=== Work order ===
Copies of all lines containing the string "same" are needed from the data below.

=== Dataset entries ===
◆ ◆ ◆ ◆
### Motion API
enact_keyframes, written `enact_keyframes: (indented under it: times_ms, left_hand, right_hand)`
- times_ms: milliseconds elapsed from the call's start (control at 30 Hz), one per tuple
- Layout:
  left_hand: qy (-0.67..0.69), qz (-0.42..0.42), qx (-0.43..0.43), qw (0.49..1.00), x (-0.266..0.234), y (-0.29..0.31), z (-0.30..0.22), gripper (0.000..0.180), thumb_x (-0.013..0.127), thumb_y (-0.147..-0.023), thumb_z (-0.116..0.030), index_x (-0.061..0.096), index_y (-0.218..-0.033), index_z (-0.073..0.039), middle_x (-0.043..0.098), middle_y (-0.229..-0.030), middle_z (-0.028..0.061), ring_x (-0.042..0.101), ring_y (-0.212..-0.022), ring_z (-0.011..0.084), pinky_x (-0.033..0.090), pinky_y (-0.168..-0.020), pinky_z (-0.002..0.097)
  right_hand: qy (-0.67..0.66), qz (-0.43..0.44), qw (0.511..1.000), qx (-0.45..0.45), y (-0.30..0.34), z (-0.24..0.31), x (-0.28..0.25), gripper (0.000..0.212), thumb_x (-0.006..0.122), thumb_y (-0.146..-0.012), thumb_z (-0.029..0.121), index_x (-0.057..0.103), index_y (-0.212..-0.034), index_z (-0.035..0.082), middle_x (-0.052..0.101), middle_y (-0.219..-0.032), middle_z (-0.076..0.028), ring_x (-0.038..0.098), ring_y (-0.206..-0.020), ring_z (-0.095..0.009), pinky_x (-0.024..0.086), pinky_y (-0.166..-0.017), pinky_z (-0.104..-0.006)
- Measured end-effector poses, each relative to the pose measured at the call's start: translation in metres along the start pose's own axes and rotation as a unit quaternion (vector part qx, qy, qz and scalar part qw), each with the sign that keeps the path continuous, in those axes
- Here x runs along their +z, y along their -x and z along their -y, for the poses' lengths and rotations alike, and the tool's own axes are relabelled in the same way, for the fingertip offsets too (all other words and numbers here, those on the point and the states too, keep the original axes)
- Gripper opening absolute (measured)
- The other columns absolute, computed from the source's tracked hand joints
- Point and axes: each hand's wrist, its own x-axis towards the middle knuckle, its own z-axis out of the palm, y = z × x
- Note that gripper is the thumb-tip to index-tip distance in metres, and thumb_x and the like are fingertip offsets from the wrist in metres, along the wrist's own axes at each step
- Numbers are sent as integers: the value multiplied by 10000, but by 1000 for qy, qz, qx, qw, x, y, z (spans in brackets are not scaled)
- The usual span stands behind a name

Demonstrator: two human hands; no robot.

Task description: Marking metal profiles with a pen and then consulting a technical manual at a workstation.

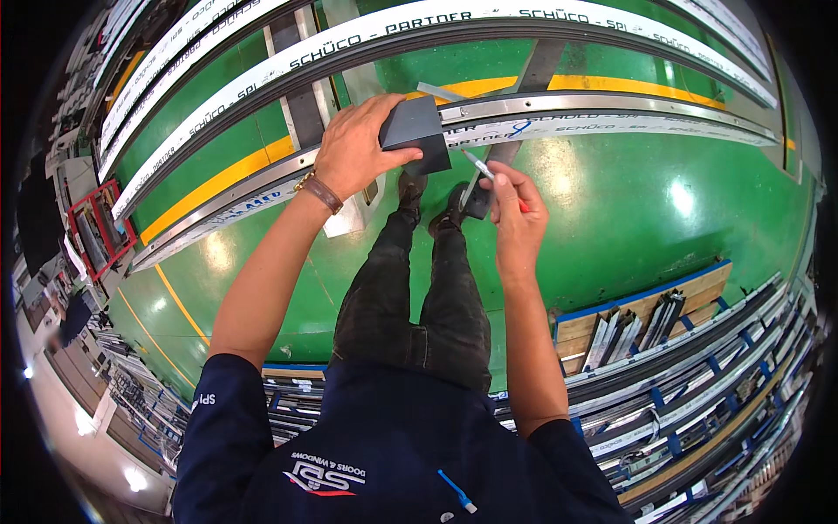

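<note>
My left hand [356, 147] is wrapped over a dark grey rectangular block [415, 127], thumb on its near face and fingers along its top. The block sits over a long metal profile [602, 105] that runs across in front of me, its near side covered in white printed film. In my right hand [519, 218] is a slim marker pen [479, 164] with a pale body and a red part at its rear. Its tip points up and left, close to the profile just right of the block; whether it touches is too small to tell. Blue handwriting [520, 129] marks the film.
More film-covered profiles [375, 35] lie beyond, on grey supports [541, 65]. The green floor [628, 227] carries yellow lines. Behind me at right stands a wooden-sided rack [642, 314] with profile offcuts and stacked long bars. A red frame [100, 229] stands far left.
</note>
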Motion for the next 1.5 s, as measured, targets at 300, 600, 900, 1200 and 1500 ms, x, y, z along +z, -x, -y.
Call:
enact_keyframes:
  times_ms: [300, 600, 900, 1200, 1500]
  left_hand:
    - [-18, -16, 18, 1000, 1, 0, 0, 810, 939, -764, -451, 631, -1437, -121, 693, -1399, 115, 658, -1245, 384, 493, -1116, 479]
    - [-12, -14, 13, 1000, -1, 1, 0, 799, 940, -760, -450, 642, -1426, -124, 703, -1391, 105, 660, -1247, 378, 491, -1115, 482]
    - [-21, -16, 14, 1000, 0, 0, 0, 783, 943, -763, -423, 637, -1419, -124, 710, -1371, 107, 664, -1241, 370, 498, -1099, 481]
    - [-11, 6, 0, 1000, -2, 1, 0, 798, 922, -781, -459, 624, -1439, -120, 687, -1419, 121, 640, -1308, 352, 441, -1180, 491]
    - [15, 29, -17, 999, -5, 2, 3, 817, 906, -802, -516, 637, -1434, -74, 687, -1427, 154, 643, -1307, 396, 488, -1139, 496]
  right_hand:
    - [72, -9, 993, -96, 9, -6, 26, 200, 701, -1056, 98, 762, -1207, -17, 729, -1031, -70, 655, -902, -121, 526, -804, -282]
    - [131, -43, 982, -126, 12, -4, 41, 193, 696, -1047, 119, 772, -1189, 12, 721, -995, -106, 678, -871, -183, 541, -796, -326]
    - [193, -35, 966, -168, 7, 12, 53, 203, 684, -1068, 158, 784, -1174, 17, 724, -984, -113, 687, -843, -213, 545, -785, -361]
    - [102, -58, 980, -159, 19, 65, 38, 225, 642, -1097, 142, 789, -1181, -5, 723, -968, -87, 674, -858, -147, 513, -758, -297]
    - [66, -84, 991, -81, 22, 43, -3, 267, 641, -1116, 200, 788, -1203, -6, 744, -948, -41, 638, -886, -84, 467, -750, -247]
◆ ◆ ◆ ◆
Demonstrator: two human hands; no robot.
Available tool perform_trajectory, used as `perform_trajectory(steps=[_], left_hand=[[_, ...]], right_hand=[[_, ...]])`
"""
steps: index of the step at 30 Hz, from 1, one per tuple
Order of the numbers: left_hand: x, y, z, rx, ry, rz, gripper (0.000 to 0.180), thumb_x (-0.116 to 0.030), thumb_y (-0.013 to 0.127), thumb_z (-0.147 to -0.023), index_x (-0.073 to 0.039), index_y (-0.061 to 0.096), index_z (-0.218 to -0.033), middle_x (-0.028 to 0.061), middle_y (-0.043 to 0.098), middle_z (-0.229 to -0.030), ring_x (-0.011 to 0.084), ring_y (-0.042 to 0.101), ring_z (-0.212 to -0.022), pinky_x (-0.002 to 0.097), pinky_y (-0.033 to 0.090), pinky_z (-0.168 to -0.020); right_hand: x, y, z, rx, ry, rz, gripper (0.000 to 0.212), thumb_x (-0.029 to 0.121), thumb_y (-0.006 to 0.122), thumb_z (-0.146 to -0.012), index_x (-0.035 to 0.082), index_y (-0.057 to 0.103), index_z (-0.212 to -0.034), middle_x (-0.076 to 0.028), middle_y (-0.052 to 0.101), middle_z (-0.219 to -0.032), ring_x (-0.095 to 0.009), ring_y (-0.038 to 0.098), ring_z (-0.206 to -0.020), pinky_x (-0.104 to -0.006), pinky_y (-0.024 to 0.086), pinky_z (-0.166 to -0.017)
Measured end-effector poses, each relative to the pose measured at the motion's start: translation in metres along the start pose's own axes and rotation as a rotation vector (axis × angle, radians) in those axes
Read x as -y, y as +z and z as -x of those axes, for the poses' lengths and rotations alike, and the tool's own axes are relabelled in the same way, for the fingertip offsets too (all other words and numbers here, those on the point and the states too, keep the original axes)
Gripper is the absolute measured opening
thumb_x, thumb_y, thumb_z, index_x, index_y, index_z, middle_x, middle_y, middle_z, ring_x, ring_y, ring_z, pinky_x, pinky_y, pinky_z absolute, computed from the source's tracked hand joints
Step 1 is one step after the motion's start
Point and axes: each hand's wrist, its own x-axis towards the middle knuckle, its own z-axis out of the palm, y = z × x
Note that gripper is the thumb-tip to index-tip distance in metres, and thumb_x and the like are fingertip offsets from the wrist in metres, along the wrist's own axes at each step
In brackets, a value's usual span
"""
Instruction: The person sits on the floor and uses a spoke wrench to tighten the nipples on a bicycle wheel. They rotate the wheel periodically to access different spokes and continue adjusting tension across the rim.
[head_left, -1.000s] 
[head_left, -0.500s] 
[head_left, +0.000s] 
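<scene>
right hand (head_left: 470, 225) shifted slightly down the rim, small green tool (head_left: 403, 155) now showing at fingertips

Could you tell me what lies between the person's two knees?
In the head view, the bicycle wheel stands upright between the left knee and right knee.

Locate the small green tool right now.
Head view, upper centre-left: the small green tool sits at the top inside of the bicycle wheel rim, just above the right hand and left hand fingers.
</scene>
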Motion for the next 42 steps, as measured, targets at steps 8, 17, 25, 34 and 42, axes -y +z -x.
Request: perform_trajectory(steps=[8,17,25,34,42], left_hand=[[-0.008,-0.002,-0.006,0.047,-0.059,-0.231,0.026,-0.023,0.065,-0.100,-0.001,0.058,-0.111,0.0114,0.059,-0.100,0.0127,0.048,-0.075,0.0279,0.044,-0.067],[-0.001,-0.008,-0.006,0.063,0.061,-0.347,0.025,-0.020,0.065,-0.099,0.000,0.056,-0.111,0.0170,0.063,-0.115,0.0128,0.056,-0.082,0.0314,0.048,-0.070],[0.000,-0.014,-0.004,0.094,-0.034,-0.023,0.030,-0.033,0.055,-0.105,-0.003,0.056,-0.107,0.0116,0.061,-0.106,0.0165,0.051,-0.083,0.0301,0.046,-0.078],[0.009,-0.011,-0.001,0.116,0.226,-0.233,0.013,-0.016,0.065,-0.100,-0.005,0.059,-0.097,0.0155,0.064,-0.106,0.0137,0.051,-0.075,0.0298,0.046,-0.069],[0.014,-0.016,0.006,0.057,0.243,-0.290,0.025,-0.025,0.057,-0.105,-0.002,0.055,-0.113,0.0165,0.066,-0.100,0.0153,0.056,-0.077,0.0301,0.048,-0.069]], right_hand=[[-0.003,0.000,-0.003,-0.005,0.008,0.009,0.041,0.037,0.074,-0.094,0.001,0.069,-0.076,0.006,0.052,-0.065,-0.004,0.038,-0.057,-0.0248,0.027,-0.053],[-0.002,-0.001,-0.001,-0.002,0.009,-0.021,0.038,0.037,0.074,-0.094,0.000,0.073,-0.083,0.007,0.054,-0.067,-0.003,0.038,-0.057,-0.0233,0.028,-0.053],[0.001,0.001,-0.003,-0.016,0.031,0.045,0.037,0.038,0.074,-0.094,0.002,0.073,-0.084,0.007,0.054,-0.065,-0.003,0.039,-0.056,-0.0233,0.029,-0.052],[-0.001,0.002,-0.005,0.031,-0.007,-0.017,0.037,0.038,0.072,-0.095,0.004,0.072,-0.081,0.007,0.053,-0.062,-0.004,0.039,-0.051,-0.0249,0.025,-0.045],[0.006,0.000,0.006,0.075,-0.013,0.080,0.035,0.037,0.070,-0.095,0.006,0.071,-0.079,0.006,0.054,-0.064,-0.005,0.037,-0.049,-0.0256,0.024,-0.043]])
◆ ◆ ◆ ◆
=== Written solution ===
- Here x runs along their +z, y along their -x and z along their -y, for the poses' lengths and rotations alike, and the tool's own axes are relabelled in the same way, for the fingertip offsets too (all other words and numbers here, those on the point and the states too, keep the original axes)
Read x as -y, y as +z and z as -x of those axes, for the poses' lengths and rotations alike, and the tool's own axes are relabelled in the same way, for the fingertip offsets too (all other words and numbers here, those on the point and the states too, keep the original axes)

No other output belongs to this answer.